More than 16 percent of Muni drivers were at fault in at least one accident last year, and a handful of them were in three avoidable collisions in 2010 alone.
But of the 348 drivers who were in preventable collisions in 2010, only seven might be fired.
Those who remain employed have to make sure to avoid being at fault in another accident within 12 months, after which their records will be cleared.
When a transit vehicle is involved in a collision — whether a major accident with injuries or simply a nicked mirror — San Francisco Municipal Transportation Agency safety officials respond to the scene and determine if the incident was avoidable, meaning whether or not the driver was at fault.
In 2010, there were 1,399 collisions, 379 of which were deemed avoidable, according to information provided to The San Francisco Examiner in response to a public records request. Four drivers had three preventable collisions last year, 23 had two and 321 had one.
When a collision is determined to be avoidable, the driver is counseled about the error, trained and given a written warning, according to Paul Rose, a spokesman for the SFMTA, which operates Muni. Depending on how serious the accident was, the driver might be suspended for two days or 10 days, or get fired.
But Rose said operators’ records are cleared after 12 months, meaning some drivers could be responsible for minor accidents every year without more than a written warning. He said past major accidents can be taken into consideration if suspension or dismissal is being considered.
Rose said the figures show most drivers are safe behind the wheel.
“Ninety-nine percent have either zero or only one preventable collision, and that’s saying that the vast majority of our operators are exceptional at what they do,” he said.
It is the unsafe drivers who worry Muni rider Sima Kavary, a San Francisco resident who has no car and depends on Muni for transportation most days.
“Some drivers are just crazy — they stop hard, they jerk [the bus],” she said. “There have been some drivers where it’s like, ‘Hmm, you should not be driving a bus.’”
Regular Muni rider Renee Woods, whose partner is a bus driver, said a handful of drivers are responsible for most of the accidents.
“Those are the ones that need to be fired.

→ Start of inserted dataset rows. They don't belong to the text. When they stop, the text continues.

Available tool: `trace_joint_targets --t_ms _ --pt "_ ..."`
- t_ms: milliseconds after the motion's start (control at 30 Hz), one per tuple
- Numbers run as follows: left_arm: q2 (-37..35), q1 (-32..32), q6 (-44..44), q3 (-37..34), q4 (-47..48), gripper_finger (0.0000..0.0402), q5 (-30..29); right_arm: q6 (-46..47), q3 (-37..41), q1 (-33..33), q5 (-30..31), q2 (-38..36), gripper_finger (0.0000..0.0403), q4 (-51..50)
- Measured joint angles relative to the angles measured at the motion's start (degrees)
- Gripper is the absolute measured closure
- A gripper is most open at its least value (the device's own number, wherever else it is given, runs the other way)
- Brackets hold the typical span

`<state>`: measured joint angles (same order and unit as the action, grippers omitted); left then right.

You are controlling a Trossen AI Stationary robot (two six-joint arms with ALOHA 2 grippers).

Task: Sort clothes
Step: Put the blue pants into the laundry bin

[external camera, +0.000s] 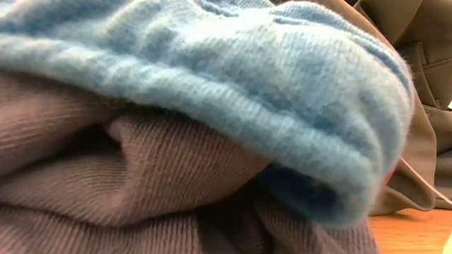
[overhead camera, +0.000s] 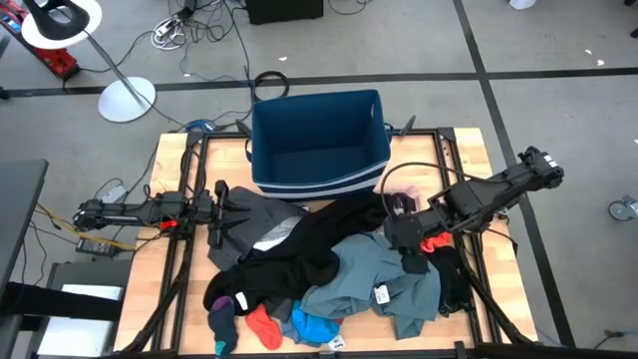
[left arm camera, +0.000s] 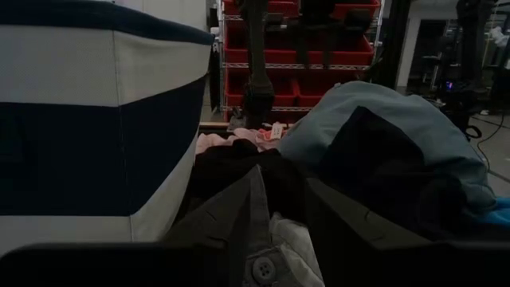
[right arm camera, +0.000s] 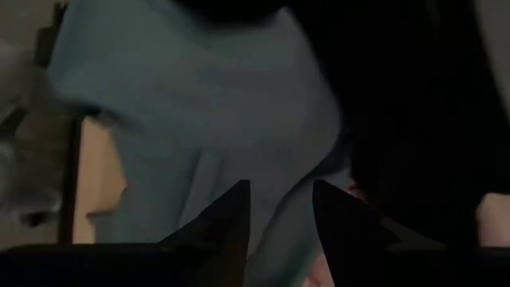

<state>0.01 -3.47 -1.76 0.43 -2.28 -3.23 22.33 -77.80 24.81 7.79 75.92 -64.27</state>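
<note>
The clothes lie in one pile across the table's middle. It holds a dark grey garment point(overhead camera: 254, 217), a black one point(overhead camera: 309, 249), a grey-teal one point(overhead camera: 379, 277), orange-red point(overhead camera: 264, 327) and bright blue point(overhead camera: 317, 327) pieces and a pale pink piece point(overhead camera: 403, 193). My left gripper point(overhead camera: 221, 211) is open at the pile's left edge; the dark grey garment's buttoned part point(left arm camera: 264, 263) shows between its fingers. My right gripper point(overhead camera: 411, 249) is open over the grey-teal garment point(right arm camera: 207, 104), pointing down at it. My left gripper comes level from the table's left, and dark grey cloth lies between its open fingers point(left arm camera: 351, 231). I cannot tell whether they touch it. My right gripper's open fingers point(right arm camera: 227, 219) stand over the grey-teal cloth. I cannot tell whether they touch it.
A blue fabric bin with white stripes point(overhead camera: 319, 140) stands at the table's far middle, right beside the left gripper in the left wrist view point(left arm camera: 80, 119). Blue knit cloth point(external camera: 233, 77) fills the low view. A lamp base point(overhead camera: 127, 99) and cables lie on the floor beyond the table.
</note>
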Motion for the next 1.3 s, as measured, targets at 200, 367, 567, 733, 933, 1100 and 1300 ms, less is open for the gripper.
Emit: trace_joint_targets --t_ms 200,367,567,733,933,1100,1300 --pt "0.0 0.0 0.0 0.0 0.0 0.0277 0.0 0.2 0.0 3.8 -0.5 0.7 0.0239 0.0" --pt "0.0 0.0 0.0 0.0 -0.1 0.0277 0.0 0.9 0.0 5.9 0.5 1.2 0.0226 0.8" --pt "0.0 0.0 0.0 0.0 0.0 0.0277 0.0 2.4 0.0 6.7 3.1 4.2 0.0195 0.9" --pt "0.0 0.0 0.0 0.0 0.0 0.0277 0.0 2.1 0.0 6.1 2.9 7.4 0.0145 1.4" --pt "0.0 0.0 0.0 0.0 0.0 0.0277 0.0 2.1 0.0 5.4 -0.1 9.8 0.0088 1.7" --pt "0.0 0.0 0.0 0.0 0.0 0.0277 0.0 3.3 0.1 4.5 -4.2 11.2 0.0076 1.9" --pt "0.0 0.0 0.0 0.0 0.0 0.0277 0.0 5.7 0.1 3.1 -13.0 8.7 0.0091 2.0"
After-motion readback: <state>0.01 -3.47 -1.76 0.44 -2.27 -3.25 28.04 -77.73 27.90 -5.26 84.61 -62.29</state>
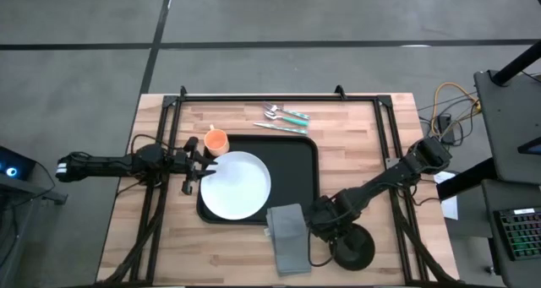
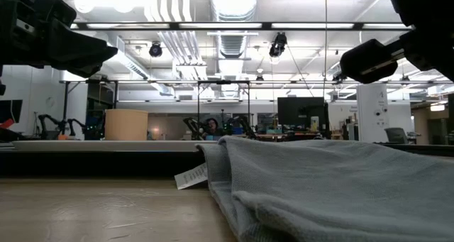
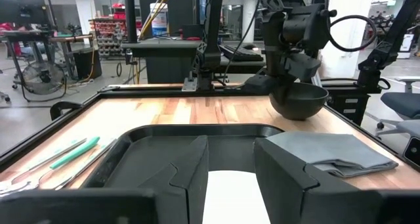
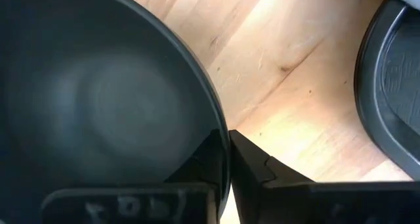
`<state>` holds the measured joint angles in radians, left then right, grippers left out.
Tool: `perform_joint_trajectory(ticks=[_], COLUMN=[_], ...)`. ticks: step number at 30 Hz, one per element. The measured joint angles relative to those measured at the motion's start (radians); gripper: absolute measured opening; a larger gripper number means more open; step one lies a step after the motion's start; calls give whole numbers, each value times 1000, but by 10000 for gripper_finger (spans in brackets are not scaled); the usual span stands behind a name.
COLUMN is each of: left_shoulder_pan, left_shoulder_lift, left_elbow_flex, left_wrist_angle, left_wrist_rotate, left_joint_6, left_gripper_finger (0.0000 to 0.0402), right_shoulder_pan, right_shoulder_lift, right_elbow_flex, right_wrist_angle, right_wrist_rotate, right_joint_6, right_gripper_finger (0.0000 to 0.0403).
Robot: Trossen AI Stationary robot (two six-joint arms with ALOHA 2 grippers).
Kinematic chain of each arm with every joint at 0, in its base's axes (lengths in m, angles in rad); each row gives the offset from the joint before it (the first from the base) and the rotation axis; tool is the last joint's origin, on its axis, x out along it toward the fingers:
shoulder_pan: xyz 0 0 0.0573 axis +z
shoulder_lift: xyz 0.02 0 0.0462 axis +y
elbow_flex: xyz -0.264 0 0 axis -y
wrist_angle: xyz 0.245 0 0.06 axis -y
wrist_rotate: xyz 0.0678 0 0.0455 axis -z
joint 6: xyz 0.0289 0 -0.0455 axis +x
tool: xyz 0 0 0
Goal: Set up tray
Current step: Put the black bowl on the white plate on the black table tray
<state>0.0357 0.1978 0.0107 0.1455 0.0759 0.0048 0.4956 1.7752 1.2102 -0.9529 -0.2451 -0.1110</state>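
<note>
High view shows a wooden table (image 1: 355,153) with a large black tray (image 1: 300,165) lying near its middle. A white plate (image 1: 237,185) sits on the left part of the tray and takes up most of that side; the right part of the tray is bare. An orange cup (image 1: 216,141) stands on the wood just beside the far left corner of the tray. Some cutlery with green handles (image 1: 285,117) lies on the table beyond the far edge of the tray, apart from it. A grey folded napkin (image 1: 288,236) lies at the near right corner of the tray, and part of it reaches over the rim.

The left gripper (image 1: 200,165) is at the left edge of the plate, close to the cup. Its fingers (image 3: 292,178) stand wide apart and hold nothing; in the left wrist view the white plate is seen between them.

The right gripper (image 1: 325,233) is low over the table, just to the right of the napkin. Beside it is a dark bowl (image 1: 353,247) on the near part of the table, outside the tray. In the right wrist view the fingers (image 4: 252,168) are pressed together on the rim of this bowl (image 4: 98,99), one finger inside and one outside. In the left wrist view the bowl (image 3: 298,102) is seen under the right arm, and I cannot tell whether it touches the wood.
</note>
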Motion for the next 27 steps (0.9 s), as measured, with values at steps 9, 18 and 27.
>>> perform_joint_trajectory(ticks=[9,18,27], left_shoulder_pan=[0,0,0], left_shoulder_lift=[0,0,0], left_elbow_flex=[0,0,0], left_wrist_angle=[0,0,0], left_wrist_rotate=[0,0,0], left_joint_6=[0,0,0], left_gripper_finger=[105,105,105], right_shoulder_pan=[-38,-120,-217], right_shoulder_lift=[0,0,22], right_elbow_flex=[64,196,287], right_wrist_angle=[-64,-70,-114], right_wrist_rotate=[-32,-78,-77], right_joint_6=[1,4,104], right_gripper_finger=[9,9,9])
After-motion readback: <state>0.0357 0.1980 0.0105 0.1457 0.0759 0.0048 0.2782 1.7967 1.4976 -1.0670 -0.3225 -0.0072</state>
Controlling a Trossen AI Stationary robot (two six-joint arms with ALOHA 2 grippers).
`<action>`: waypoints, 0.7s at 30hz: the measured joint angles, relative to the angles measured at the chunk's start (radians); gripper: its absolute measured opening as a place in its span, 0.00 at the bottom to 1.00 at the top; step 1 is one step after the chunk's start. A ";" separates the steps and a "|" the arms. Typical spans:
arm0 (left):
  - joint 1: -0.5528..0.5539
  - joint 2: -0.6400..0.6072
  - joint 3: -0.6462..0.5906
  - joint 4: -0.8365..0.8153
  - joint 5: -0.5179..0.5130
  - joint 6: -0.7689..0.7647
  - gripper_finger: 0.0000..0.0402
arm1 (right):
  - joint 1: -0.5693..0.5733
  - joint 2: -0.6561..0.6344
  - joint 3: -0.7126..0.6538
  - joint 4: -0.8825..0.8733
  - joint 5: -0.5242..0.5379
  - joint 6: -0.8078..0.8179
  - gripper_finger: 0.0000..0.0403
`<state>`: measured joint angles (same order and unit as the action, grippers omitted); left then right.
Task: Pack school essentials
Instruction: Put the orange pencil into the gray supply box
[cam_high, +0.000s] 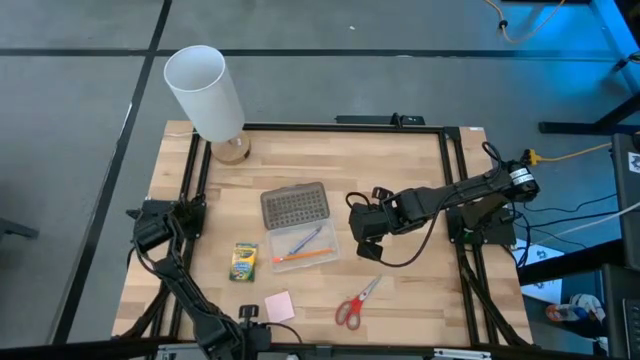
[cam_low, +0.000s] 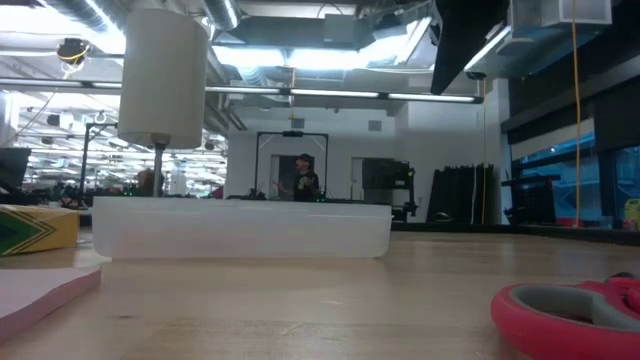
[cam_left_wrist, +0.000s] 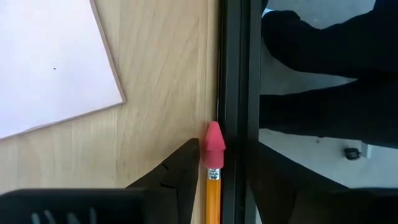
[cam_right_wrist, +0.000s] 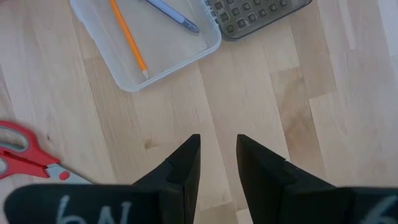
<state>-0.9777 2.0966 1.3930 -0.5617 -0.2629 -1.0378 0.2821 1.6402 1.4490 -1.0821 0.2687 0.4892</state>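
A clear case (cam_high: 303, 247) lies mid-table with an orange pencil (cam_right_wrist: 129, 37) and a blue pen (cam_right_wrist: 175, 17) inside; its grey dotted lid (cam_high: 295, 205) lies just behind it. The crayon box (cam_high: 243, 261), pink sticky pad (cam_high: 279, 306) and red scissors (cam_high: 355, 303) lie flat on the wood. My right gripper (cam_right_wrist: 217, 140) hovers open to the right of the case, over bare wood. My left gripper (cam_high: 248, 318) is at the table's near edge beside the pad. There, a second pencil with a pink eraser (cam_left_wrist: 212, 143) shows along the black rail.
A tall white cylinder (cam_high: 205, 95) stands on a wooden base at the far left corner. A black frame rail (cam_left_wrist: 236, 93) borders the table. In the low view the case (cam_low: 240, 228), the crayon box (cam_low: 35, 228) and the scissors' handle (cam_low: 570, 315) show. Bare wood lies right of the case.
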 joint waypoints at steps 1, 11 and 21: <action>0.001 0.000 -0.001 -0.002 -0.001 0.000 0.30 | 0.000 0.000 0.000 0.000 0.000 0.000 0.26; 0.011 0.008 -0.002 0.001 0.012 0.000 0.09 | 0.000 0.000 0.000 0.000 0.000 0.000 0.26; 0.012 -0.007 0.094 -0.172 -0.005 0.038 0.01 | 0.000 0.000 0.000 0.000 0.000 0.000 0.26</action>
<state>-0.9661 2.0898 1.4875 -0.7337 -0.2679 -1.0000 0.2821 1.6402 1.4490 -1.0817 0.2691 0.4892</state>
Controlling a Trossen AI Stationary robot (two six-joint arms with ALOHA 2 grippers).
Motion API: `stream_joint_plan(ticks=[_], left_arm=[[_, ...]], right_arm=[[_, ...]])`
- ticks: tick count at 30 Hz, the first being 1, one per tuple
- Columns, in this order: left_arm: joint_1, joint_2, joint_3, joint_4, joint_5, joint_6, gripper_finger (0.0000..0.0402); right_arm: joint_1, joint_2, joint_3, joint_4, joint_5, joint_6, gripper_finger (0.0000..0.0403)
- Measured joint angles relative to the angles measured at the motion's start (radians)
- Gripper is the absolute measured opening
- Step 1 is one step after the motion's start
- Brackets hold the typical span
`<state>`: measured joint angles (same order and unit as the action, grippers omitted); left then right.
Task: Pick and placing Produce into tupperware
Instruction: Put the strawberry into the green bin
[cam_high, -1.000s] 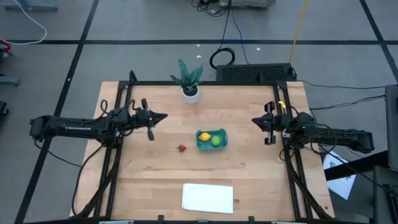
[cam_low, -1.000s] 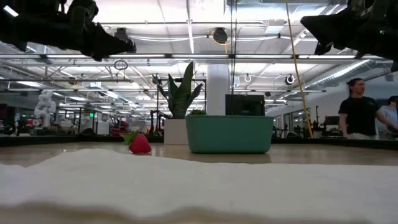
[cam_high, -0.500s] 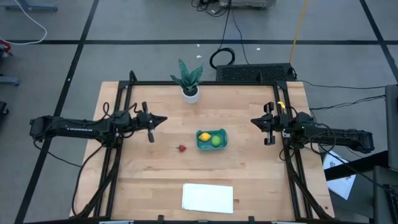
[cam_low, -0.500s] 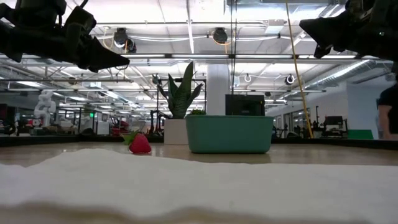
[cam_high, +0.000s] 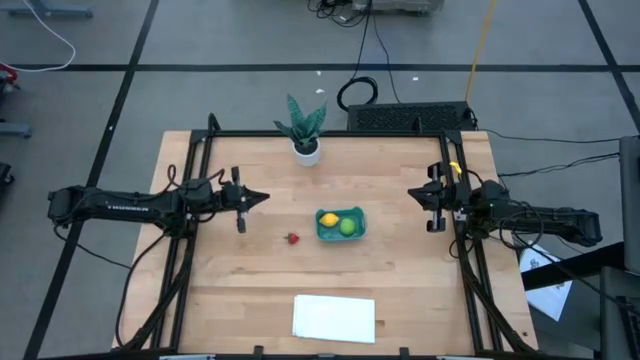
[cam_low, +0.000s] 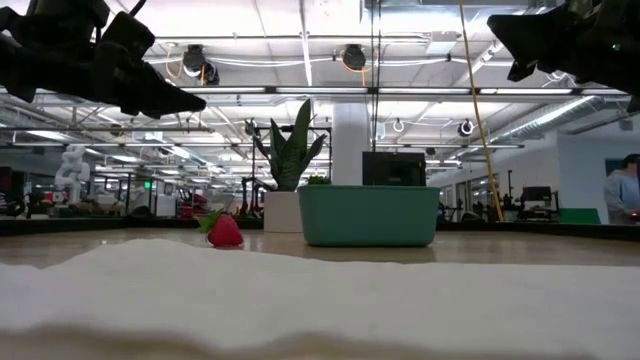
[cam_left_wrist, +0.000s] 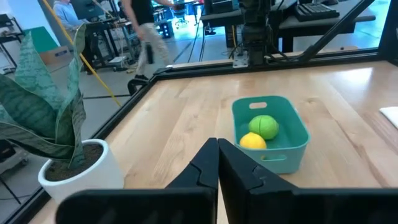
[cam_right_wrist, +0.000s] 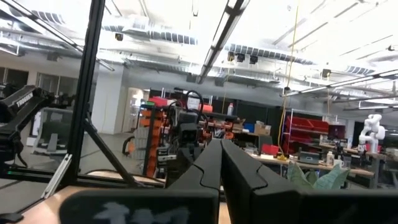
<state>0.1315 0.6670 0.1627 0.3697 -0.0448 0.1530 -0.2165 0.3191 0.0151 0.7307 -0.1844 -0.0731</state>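
Teal tupperware (cam_high: 340, 224) holds lemon (cam_high: 327, 220) and lime-green ball (cam_high: 346, 226); red strawberry (cam_high: 292, 238) lies beside it.

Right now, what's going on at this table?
Nothing is being held. The left gripper hangs shut above the table's left side and the right gripper shut on the right. The teal tupperware in the middle already holds the yellow lemon and the lime-green ball. The red strawberry lies on the wood just left of it, not yet packed. A potted plant and a white sheet sit untouched.
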Motion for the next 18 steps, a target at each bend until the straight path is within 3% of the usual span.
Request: stream_joint_plan(ticks=[9,18], left_arm=[[0.000,0.003,0.015,-0.002,-0.008,-0.050,0.0019],[-0.042,0.162,0.244,-0.235,-0.038,-0.048,0.0024]], right_arm=[[0.000,0.000,0.000,-0.011,0.000,0.009,0.0000],[0.000,0.000,0.000,-0.031,0.000,0.008,0.0000]])
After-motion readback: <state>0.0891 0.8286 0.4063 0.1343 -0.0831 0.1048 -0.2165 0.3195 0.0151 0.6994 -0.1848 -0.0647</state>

They give the rest a bad name, because there’s real good drivers out there, too,” Woods said. “Drivers go through a lot, too — I’ve been on a bus and seen people walk right out in front of a bus. People sometimes just don’t look.”
Walter Scott III, the secretary of Transport Workers Union Local 250A, said the Muni accident rate is due in part to the tough conditions under which the operators drive.
“It’s still good considering we carry 700,000 people,” Scott said. “People might say, ‘Well, I drive every day and I don’t get in accidents.’ But you’re not stopping and going, and picking people up and operating a 40-foot vehicle.”